To develop an opera within our culture’s expectations—a Figaro or Bohème or Fledermaus—is in itself no small feat. We expect a traditional Gesamtkunstwerk, complete with florid classical singing, a full orchestra, theatrics, ornate scenery and costumes, and perhaps a complex literary bent and a courtly dance or two. But when we remove said expectations, at the heart of ‘opera’ is an impulse for interdisciplinary collaboration, which was the genesis of Opera Cabal’s Opera Shop residency project.
Neither composer-designer-tech whiz Alexander Overington nor cellist-singer Teddy Rankin-Parker has a background in classical opera, but both come armed with extensive experience in myriad pockets of music theory and practice. Rehearsals began with the question of what, in fact, this performance would entail. Dramaturgs Majel Connery and Amy Stebbins furnished a diverse collection of samples from traditional opera, pop music, avant-garde music-theater and the like. A lively discussion ensued as to whether this project might take the shape of a music-theater piece, a commentary on the making of a music-theater piece, or a commentary on witnessing a music-theater piece; the role of each performer, be it static or dynamic, concrete or improvisatory; the importance of form, content, and presentation. Are we interested in satisfying or toppling an audience’s expectations (and what would be the value of doing so)? Precisely because spectators would come to hear Teddy eloquently caressing his instrument and Alex’s careful finesse of electronic sound, what would happen if they traded roles or ‘failed’ to fulfill their respective ‘duties’, or if they collaborated in a medium toward which both or neither is inclined? Chaos or hilarity, and what is the value of each?
Finding themselves with such a broad array of options was both liberating and overwhelming. The first week of the residency, Amy and producer Majel Connery assigned a different task each day; Teddy and Alex spent the afternoon creating a piece to present and discuss the next rehearsal. At the end of the week, they chose the concept from one of the pieces to direct and focus their work. This is easier said than done as inquiry often feeds further inquiry, and such is the curse of artists endowed with such a wealth of resources! After some stops and starts, and within some level of seclusion, Teddy and Alex seem to have found themselves on a more comfortable footing. To what extent is art defined by the properties of its ‘product,’ and to what extent is it defined by the collaboration that creates it? These are the questions raised by Teddy and Alex’s Opera Shop collaboration.
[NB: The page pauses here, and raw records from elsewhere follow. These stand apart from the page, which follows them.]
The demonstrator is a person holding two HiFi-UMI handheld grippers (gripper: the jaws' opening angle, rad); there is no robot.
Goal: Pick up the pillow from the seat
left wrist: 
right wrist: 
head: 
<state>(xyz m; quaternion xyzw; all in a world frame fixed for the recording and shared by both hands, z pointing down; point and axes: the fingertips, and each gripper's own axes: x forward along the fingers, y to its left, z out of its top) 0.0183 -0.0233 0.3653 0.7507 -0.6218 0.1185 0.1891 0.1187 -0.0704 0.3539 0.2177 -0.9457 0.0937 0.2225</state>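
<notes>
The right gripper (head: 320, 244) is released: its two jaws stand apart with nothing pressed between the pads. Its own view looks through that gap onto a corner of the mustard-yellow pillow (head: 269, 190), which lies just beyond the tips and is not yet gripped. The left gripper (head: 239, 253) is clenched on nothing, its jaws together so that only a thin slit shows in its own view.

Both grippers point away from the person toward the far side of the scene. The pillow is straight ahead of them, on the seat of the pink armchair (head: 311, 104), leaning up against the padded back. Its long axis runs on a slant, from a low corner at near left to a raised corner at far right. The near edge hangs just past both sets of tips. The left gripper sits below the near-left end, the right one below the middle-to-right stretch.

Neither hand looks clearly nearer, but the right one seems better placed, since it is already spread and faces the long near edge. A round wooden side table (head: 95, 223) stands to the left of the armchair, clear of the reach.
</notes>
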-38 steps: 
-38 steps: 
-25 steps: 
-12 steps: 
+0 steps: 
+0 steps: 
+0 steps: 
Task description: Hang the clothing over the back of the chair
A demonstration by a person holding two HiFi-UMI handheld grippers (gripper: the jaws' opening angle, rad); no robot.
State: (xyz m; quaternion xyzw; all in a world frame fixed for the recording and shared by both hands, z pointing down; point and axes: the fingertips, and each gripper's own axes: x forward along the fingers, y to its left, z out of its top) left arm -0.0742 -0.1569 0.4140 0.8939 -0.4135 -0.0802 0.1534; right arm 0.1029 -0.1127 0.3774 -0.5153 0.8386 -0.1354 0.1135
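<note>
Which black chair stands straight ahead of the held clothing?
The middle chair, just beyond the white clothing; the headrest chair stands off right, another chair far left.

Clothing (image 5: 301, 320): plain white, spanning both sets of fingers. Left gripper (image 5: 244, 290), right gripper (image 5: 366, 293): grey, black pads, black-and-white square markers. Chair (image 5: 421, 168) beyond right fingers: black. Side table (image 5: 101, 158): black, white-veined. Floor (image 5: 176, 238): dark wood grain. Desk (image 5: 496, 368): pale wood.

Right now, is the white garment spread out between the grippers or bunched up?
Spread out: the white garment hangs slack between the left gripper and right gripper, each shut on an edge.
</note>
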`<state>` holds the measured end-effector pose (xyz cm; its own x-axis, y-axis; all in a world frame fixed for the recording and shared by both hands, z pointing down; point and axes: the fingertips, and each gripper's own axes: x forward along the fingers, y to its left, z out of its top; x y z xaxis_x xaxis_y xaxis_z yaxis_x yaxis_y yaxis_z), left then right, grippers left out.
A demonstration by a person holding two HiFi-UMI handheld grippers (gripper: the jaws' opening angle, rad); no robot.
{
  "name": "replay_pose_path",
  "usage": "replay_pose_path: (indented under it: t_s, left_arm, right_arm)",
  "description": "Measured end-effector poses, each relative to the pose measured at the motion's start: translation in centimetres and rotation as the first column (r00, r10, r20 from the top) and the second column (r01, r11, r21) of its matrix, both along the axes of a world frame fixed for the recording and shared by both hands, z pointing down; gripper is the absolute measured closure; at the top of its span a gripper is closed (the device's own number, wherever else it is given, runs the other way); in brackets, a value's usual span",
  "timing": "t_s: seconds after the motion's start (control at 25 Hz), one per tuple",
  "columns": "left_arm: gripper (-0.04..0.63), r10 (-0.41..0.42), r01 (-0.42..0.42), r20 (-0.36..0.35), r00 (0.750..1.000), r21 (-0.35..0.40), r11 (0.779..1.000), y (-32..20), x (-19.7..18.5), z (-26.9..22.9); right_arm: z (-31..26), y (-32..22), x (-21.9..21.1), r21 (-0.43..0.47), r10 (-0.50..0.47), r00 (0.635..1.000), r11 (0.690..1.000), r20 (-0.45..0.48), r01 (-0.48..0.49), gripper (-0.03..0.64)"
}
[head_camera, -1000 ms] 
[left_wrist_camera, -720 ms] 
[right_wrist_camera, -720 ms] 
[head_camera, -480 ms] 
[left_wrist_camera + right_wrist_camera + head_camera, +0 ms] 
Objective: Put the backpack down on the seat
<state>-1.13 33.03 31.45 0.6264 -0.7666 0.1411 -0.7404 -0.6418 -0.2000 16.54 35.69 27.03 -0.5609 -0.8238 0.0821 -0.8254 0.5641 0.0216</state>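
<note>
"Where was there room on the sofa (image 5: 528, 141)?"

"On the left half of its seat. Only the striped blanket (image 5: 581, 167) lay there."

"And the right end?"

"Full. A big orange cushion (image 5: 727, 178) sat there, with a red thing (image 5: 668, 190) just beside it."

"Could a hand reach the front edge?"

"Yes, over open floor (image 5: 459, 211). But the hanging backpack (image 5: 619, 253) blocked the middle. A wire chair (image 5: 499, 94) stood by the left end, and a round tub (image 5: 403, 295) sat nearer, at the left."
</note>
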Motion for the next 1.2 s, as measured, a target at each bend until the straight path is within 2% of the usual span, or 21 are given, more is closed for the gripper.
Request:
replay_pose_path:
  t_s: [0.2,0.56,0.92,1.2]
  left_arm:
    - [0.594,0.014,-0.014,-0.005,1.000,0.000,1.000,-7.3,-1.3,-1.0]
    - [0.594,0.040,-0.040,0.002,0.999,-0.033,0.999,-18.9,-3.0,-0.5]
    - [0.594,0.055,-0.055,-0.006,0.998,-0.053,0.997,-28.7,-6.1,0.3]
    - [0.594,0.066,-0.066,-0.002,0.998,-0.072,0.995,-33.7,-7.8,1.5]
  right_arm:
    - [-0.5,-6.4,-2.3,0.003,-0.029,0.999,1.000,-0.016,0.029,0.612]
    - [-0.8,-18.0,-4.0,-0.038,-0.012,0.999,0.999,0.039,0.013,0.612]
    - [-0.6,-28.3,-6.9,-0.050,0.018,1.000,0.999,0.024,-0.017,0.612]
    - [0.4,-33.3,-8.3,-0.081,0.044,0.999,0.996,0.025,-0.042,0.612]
Suffice it to say that this opera is produced not just from a creative spark, but involves a focused study as to its ramifications and meaning in the wider context of contemporary opera– it is a uniquely self-conscious engagement with the idea of Opera not only as a genre, but also as a philosophy. We are eagerly anticipating the fruits of their labours, as those who know them have a fondness for and confidence in their working relationship.